TRUST ME, I’M A PHOTOGRAPH
By MICHAEL PERKINS
OVER THE YEARS, YOU AND I HAVE SHARED MANY DISCUSSIONS on the meaning of the old saw “the camera doesn’t lie”, which just may be the most ridiculous utterance in the history of photography. So let me warm myself on a chill winter Sunday by heaping more fuel on the fire.
Whatever your concept of objective truth, it must be evident to anyone who’s ever taken pictures that there is an unbridgeable gap between what the looking-machine sees and what it is able to convey. Some of this gap is purely technical, due to the limits of the science of abstracting and stopping time and trapping it inside a box. And some of it happens because the initial narrator in a photographic tale is the photographer himself, and God knows our veracity varies wildly person-to-person.
That is, we are, to one degree or another, liars.
In the 19th-century, the “doesn’t lie” maxim was likely borne of people trying to initially champion the camera, not as a cruel assassin to painting, but as yet another proof that the industrial age, with all its new tools for measurement and calibration of all human activities, had produced yet another marvel, a miraculous device that could faithfully record any event with the precision of a seismograph or a microscope. It was an argument for welcoming the camera into the pantheon of scientific instruments. But such a boast turned a blind eye to the fact that, from day one, photographers were using images to distort and deceive, as well as to inspire or create.

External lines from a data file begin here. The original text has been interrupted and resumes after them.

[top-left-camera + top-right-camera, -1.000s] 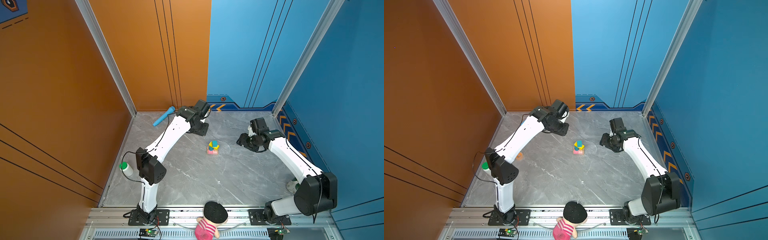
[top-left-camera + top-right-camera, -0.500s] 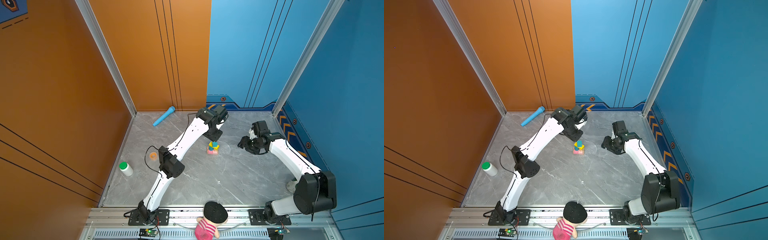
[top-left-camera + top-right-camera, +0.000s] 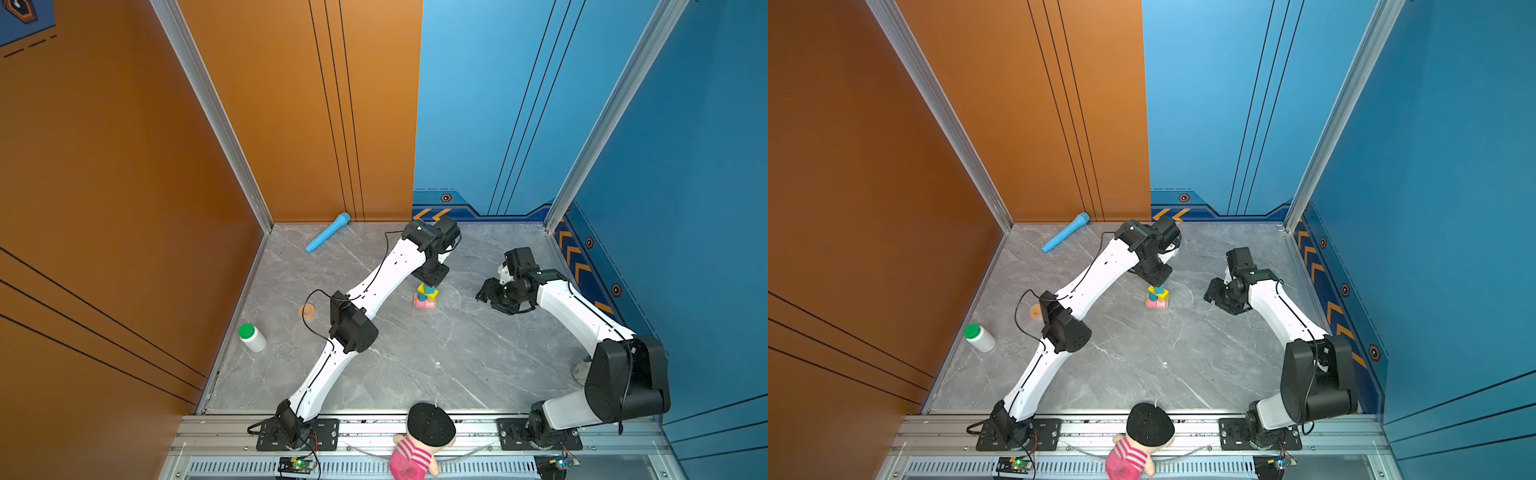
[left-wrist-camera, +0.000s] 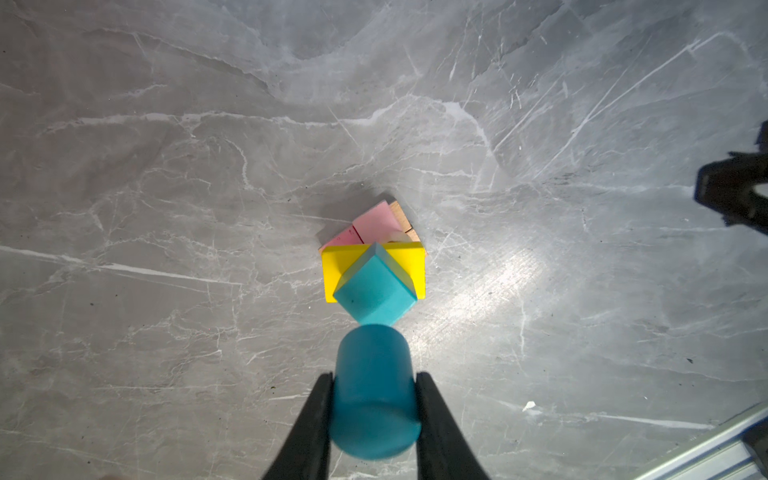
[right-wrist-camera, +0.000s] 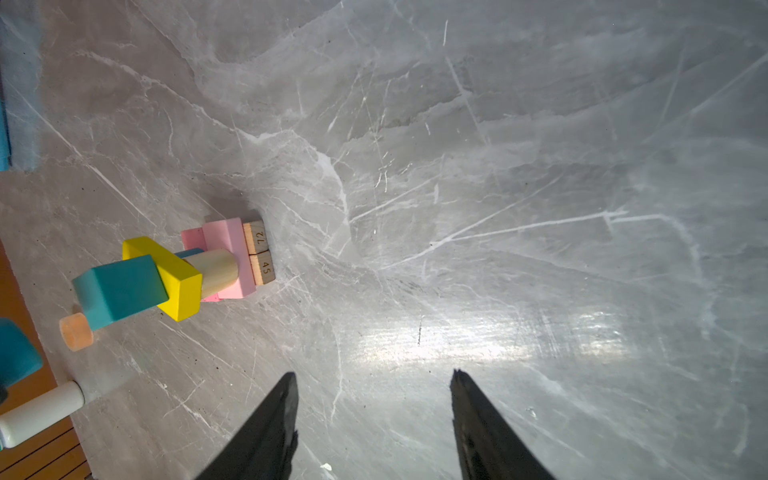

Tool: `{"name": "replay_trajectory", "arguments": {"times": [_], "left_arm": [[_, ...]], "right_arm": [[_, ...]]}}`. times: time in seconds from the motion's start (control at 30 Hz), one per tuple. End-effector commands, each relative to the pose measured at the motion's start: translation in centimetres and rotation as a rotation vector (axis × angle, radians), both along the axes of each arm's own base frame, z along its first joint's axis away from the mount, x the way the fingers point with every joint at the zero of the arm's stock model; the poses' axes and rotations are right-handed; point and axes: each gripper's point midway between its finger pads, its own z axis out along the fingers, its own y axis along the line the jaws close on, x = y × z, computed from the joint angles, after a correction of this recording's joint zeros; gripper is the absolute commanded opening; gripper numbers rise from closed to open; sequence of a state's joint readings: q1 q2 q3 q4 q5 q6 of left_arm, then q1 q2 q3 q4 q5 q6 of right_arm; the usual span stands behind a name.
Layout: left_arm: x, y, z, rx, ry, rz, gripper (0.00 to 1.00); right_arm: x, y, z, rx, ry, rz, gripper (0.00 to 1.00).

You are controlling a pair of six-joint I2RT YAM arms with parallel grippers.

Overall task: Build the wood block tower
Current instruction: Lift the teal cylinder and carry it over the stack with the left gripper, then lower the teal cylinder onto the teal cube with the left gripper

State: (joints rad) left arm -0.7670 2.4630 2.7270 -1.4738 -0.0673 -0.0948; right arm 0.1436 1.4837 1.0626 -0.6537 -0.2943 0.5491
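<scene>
Over seemingly marble floor [image 4: 166,166], orange-blue walls [image 3: 291,104] around, left claw [image 4: 374,376] grips blue cylinder [image 4: 374,415]; right claw [image 5: 372,372] spread.

Tower [image 3: 425,296]: tan, pink, blue, yellow and teal layers.
Tan bars [image 5: 258,254]: bare wood, dark numerals stamped on the ends.
Pink bars [image 5: 226,235]: plain pastel pink.
Tan cylinder [image 5: 216,270]: pale wood.
Yellow bar [image 5: 174,278]: bright yellow.
Teal cube [image 4: 374,291]: plain teal.
Loose blue cylinder [image 4: 374,395]: deeper blue than the cube.
Short cylinder [image 5: 76,331] left of the tower: peach orange.
Bottle [image 3: 255,341]: white, green cap.
Toy microphone [image 3: 327,233]: light blue.
Doll [image 3: 411,455]: pink-and-white stripes, black hat.
Tabletop [image 3: 415,365]: grey marble, white veins.
Orange wall [image 3: 291,104]: thin black lines.
Blue wall [image 3: 478,104]: thin black lines, orange chevrons on a navy band.
Arms [image 3: 374,286]: white, black joints.
</scene>
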Motion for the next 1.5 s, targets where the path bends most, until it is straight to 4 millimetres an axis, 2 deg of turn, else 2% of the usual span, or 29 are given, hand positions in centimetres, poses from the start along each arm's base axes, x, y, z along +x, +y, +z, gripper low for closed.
{"name": "replay_trajectory", "arguments": {"times": [0.0,0.8,1.47], "left_arm": [[-0.1,-0.8,0.4,-0.033,-0.006,0.002,0.24],[0.9,-0.7,-1.2,-0.033,0.016,0.036,0.25],[1.2,-0.2,-2.1,-0.015,0.031,0.055,0.28]], "right_arm": [[0.0,0.1,-0.7,0.014,0.008,0.01,0.6],[0.0,0.6,-2.0,0.041,0.043,0.012,0.6],[-0.1,0.5,-2.2,0.042,0.047,0.003,0.6]]}}
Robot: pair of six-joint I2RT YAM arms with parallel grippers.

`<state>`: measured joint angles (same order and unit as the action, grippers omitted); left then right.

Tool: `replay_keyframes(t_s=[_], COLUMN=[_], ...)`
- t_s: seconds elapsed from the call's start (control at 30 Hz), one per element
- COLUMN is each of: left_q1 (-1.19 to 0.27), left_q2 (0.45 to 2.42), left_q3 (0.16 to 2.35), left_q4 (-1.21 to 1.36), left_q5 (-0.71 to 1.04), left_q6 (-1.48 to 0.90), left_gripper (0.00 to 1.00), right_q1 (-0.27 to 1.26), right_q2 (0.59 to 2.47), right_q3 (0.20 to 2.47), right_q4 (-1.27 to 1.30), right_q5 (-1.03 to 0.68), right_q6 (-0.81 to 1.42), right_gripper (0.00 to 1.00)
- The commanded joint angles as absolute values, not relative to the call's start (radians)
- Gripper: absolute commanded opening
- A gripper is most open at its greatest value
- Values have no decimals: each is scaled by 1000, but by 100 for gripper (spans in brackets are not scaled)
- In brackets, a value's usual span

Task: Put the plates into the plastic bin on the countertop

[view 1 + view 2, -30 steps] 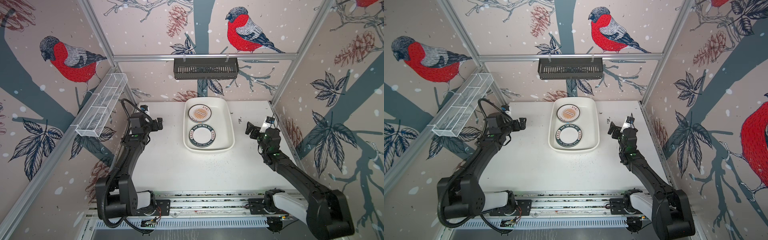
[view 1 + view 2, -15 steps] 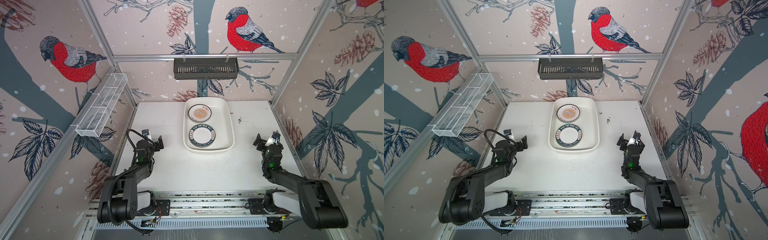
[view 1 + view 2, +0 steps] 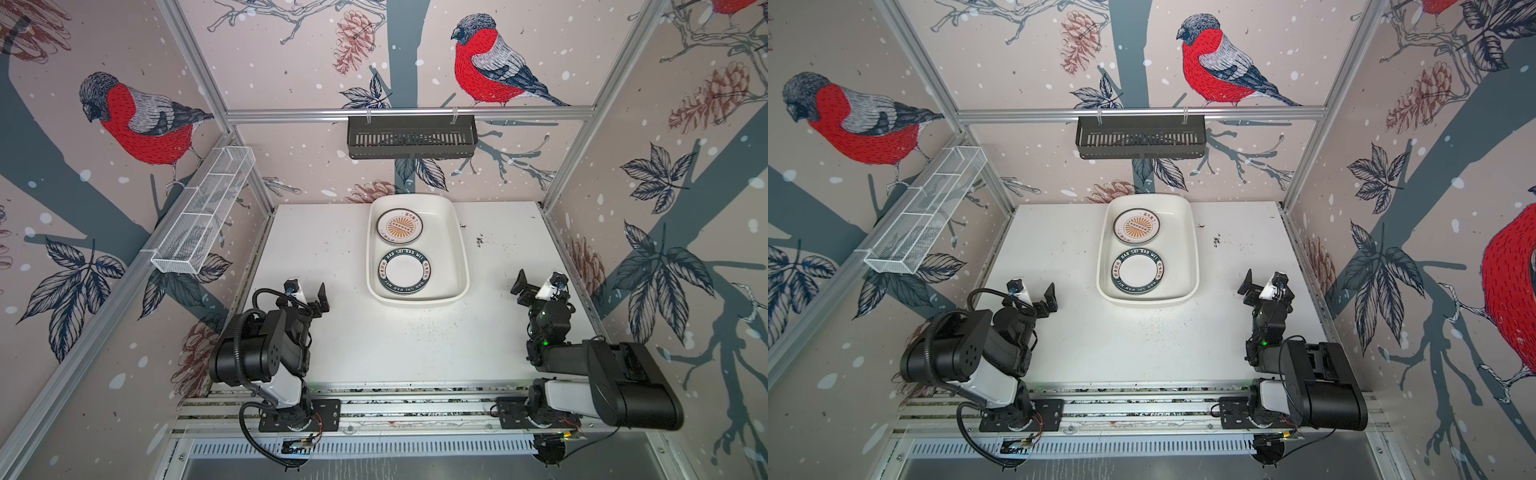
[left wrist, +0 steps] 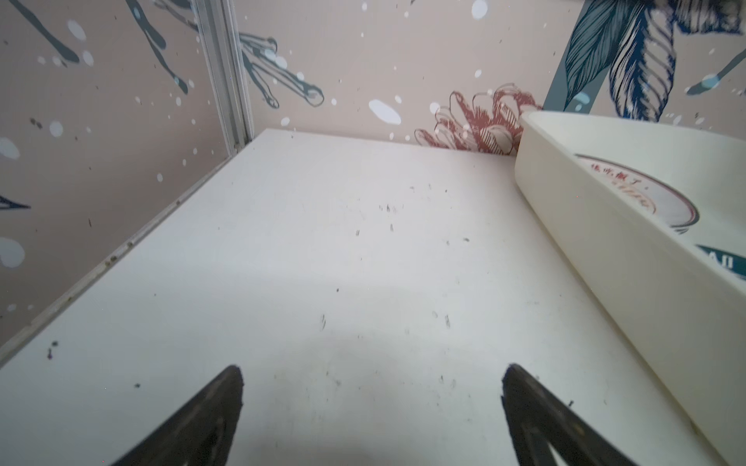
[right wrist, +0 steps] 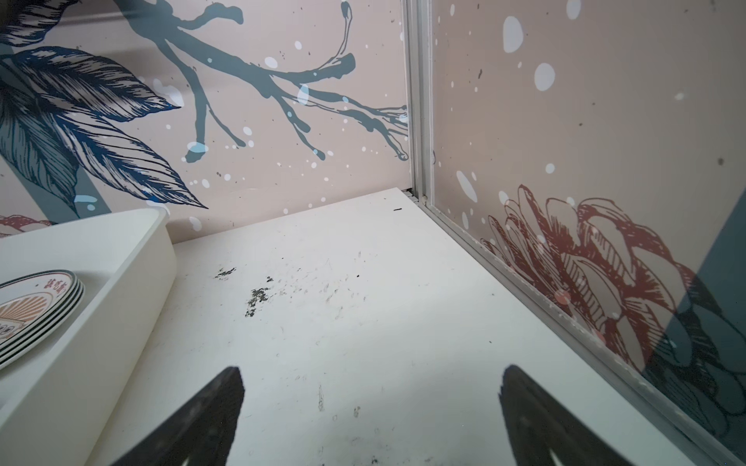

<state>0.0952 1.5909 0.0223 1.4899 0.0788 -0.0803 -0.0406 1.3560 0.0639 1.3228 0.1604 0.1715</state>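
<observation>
Mounting rail (image 3: 415, 409): aluminium, along the near edge of the countertop (image 3: 395, 345), well apart from the near end of the plastic bin (image 3: 452, 257).

Left gripper (image 3: 307, 289): left of the bin's near end, apart from it, low over the countertop. Jaws spread wide, nothing between them. In the left wrist view, only bare speckled surface between the fingertips (image 4: 232, 383), with the bin's outer wall off to one side.

Right gripper (image 3: 539, 279): right of the bin's near end, apart from it, about level with the left gripper. Jaws spread wide and empty. Scuffed bare surface ahead in the right wrist view.

Countertop: white, flat, scattered with dark specks, thickest right of the bin's far half.

Plastic bin: cream-white, rounded corners, flared rim. Long axis near to far, far end close against the back wall (image 3: 316, 166).

Lettered-rim plates (image 3: 404, 271): inside the bin, near half, flat, toward its left wall. Number beneath the top one not discernible.

Sunburst plates (image 3: 399, 226): inside the bin, far half, flat, just beyond the lettered-rim plates; touching or not, impossible to tell. Several dark-edged rims stacked one upon another in the right wrist view.

Wire-mesh basket (image 3: 203, 216): white, left of the bin, raised well above the countertop.

Black slotted shelf (image 3: 411, 137): beyond the bin's far end and above it, hung from the crossbar (image 3: 291, 114).
</observation>
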Motion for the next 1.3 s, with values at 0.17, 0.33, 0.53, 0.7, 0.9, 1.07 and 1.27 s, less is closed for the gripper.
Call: replay_keyframes(t_s=[0.17,0.33,0.53,0.7,0.9,1.07,1.27], left_q1=[95,50,34,35,32,29,26], left_q2=[1569,1556,1554,1554,1555,1555,1556], left_q3=[116,206,216,215,219,219,224], left_q4=[1546,1353,1335,1335,1330,1330,1321], left_q5=[121,62,35,34,34,32,18], left_q6=[-75,-30,-21,-21,-18,-17,-16], left_gripper=[98,99,98,98,99,99,98], right_q1=[-42,9,11,11,11,11,9], right_q2=[1485,1529,1534,1533,1534,1534,1534], right_q3=[162,201,197,198,198,197,198], right_q4=[1338,1308,1327,1328,1327,1328,1328], right_q5=[73,140,140,140,140,140,140], right_q6=[129,81,78,78,78,78,78], right_gripper=[99,100,100,100,100,99,100])
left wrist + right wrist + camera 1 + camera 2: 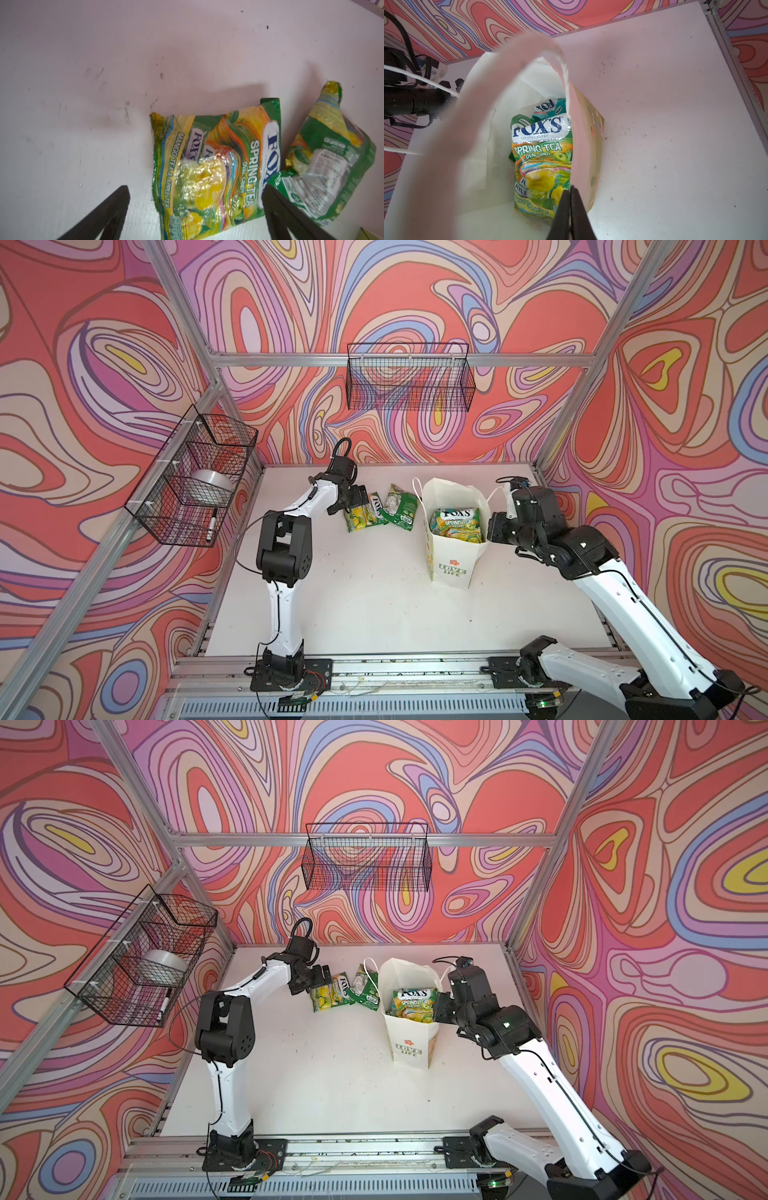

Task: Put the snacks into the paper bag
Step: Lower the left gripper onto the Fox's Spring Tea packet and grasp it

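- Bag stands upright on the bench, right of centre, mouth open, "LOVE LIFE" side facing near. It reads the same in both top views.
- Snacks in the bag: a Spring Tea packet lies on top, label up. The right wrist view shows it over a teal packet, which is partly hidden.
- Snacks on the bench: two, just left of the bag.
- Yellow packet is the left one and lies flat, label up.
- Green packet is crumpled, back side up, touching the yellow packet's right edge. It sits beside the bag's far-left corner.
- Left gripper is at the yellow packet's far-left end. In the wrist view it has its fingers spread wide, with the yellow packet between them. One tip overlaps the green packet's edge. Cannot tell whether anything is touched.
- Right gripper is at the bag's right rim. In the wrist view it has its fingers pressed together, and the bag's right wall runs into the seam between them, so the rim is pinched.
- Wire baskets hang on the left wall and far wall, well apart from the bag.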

Part of the photograph’s power to lie is fed by our refusal to believe that it can lie in the first place. How can this be? We logically know, centuries on, that it is, at best, a flawed arbiter of fact. We have seen how easy it can be pressed into the service of tyrants and dictators, how truth itself can become contorted into whatever contour we want to serve our needs, aided in part by the “evidence” of the camera. And yet, we emotionally invest belief in photographs, instead of seeing them as merely interpretative, like painting or music. Ironically, we even take obviously manipulated images, such as the carousel seen here (a montage of nearly a dozen separate frames, with plenty of color and texture tampering added) and grant that, by virtue of not being “real”, actually reveal something that a mere documentary picture might not. Try to figure that one out.
In an era in which truth is, as Lewis Carroll’s Humpty Dumpty said, whatever we say it is, it’s good to recall that a picture is only a picture, made by people, whose motives and agendas are inevitably part of the creative process. They can testify to both truth and lies, and we should never be passive in how we take in their information.